La paix, et l’extension du droit du suffrage, cela ne suffit pas aux sentencieux rédacteurs du journal de Prudhomme. Ils vont à la guerre contre l’Angleterre avec une inconscience et une infatuation qui épouvantent. Le journal récidive, sous le titre : Suite de la Révolution anglaise, dans le numéro du 15 au 22 décembre. Il annonce que la Cour d’Angleterre fait des préparatifs de guerre et il déclare sans hésiter que la guerre sera le signal d’un soulèvement universel en Irlande, en Ecosse et à Londres. Et, répondant à la partie du message où George III dit : « J’ai conservé avec soin une stricte neutralité dans la guerre actuelle du continent et me suis interdit toute intervention dans les affaires intérieures de la France », il écrit :

Il n’y a rien de plus faux que ces allégations ministérielles et royales. Mais comment le cabinet de Saint-James l’entend-il ? Il semble vouloir se faire un mérite de ne s’être point mêlé de nos affaires. En avait-il le droit ? Le pouvait-il ? Et cette neutralité dont il se targue n’est-elle pas plutôt le fait d’une fausse prudence et d’une conduite lâche qui a mal réussi ? »
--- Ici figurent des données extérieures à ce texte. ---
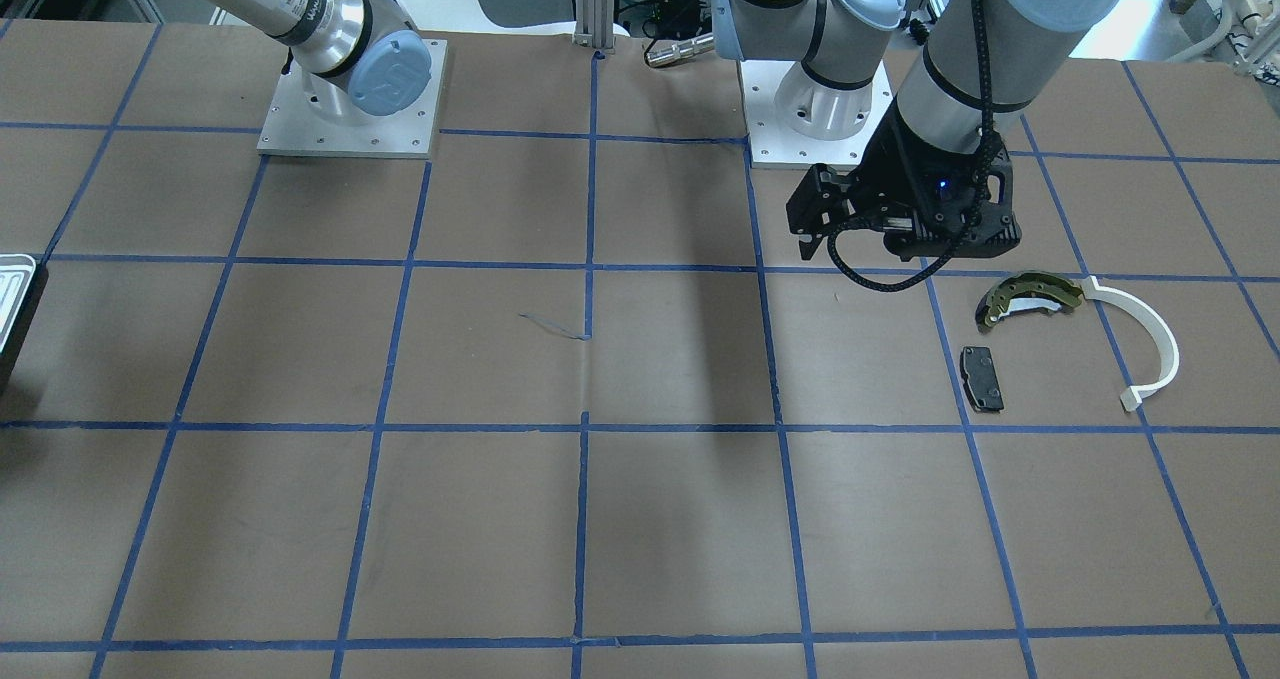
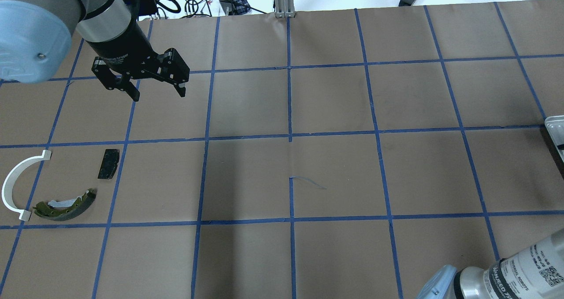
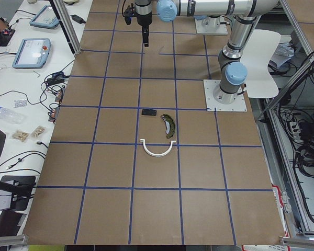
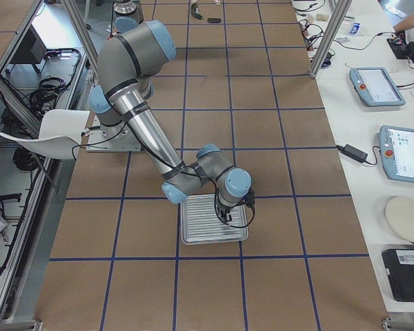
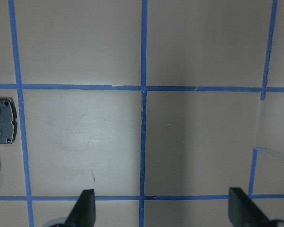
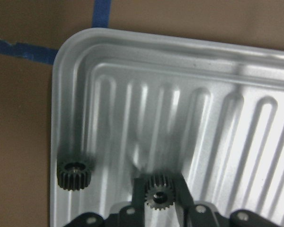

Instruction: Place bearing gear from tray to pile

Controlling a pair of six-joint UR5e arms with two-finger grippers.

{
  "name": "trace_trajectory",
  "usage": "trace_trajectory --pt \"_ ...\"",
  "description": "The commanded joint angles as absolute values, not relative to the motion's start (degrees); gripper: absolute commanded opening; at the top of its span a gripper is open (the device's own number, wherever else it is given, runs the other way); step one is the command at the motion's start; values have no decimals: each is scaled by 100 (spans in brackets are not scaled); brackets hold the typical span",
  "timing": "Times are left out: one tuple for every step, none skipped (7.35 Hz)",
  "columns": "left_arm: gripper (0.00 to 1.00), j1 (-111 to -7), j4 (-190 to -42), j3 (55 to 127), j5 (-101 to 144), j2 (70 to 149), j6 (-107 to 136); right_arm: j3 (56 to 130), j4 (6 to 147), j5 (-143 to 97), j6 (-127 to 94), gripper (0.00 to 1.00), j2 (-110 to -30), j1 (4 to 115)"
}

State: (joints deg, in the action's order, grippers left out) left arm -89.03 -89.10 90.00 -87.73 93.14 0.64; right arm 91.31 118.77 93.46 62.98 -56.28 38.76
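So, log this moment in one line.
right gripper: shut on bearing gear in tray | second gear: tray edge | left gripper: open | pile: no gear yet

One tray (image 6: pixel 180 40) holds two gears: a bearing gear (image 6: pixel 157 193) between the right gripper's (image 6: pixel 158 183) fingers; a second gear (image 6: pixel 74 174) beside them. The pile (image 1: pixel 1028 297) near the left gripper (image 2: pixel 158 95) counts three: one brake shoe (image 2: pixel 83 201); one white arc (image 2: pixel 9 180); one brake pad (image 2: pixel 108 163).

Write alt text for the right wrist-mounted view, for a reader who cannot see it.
The right pincer is closed on a small dark bearing gear over the ribbed silvery tray. A second gear lies apart by the tray's left wall; brown table with blue tape shows beyond the corner.
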Motion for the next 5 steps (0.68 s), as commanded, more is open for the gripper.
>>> trace_trajectory --pt "100 -8903 -8745 9009 -8789 9317 26 9123 11821 9317 6206 7 -5939 3963" --pt "100 -8903 -8719 9044 -8780 9316 26 9140 11734 9316 6057 5 -6350 4329" --pt "100 -8903 -8710 9053 -8780 9316 35 9141 11629 9403 5725 5 -6694 4916" --pt "100 -8895 -8719 9053 -8789 9316 26 9132 11480 9396 5147 7 -6915 5505" --pt "100 -8895 -8710 9044 -8780 9316 35 9088 11409 9396 4480 6 -6995 6242"
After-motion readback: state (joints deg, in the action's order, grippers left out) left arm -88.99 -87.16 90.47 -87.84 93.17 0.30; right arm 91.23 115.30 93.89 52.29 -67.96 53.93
Toute négociation devient impossible quand les faits sont à ce point dénaturés. La vérité certaine, évidente, c’est que jusqu’à ce moment l’Angleterre avait voulu la paix et avait évité tout ce qui pouvait la compromettre.

Le journal de Prudhomme traite de haut le ministre Lebrun, qui avait envoyé au ministère anglais une communication de forme modérée :

« Nous sommes fâchés de voir que le ministre Lebrun ne se soit pas placé à la hauteur des principes de la République dont il est un des organes, vis-à-vis du cabinet de Saint-James, qui ose encore aujourd’hui parler et agir ainsi. Nous l’avons déjà dit : depuis que le peuple français a retrouvé les droits de la souveraineté, il ne doit plus entrer en négociations avec aucun cabinet de l’Europe. C’est de peuple à peuple qu’il faut traiter désormais. La République française doit désavouer son ministre des Affaires étrangères toutes les fois qu’il la compromet ainsi, et lui défendre d’entretenir dans les Cours voisines des agents accrédités ou non, chargés par lui de solliciter et d’obtenir des audiences particulières de la nature de celles que Lebrun a dit, dans son dernier discours à la Convention, s’être ménagées auprès du ministère anglais. Ce n’est point avec Pitt, ce n’est point avec George, que la République a des intérêts à démêler ou des rapports à établir ; elle ne les connaît pas, puisqu’ils ne sont point chargés des mandats du peuple, elle n’a à traiter qu’avec le peuple anglais légalement représenté et quand il se sera déclaré souverain. »

Ou cela ne signifie rien, ou cela veut dire que la France laissera se créer entre elle et les pays de l’Europe tous les malentendus et qu’elle subira une guerre indéfinie tant que l’Allemagne, l’Italie, l’Autriche, l’Angleterre, la Russie même, n’auront pas fait une révolution démocratique et républicaine. Je conviens que les tentatives réconciliatrices de Fox devaient paraître bien mesquines et bien pauvres à des hommes qui se complaisaient à d’aussi vastes, pensées.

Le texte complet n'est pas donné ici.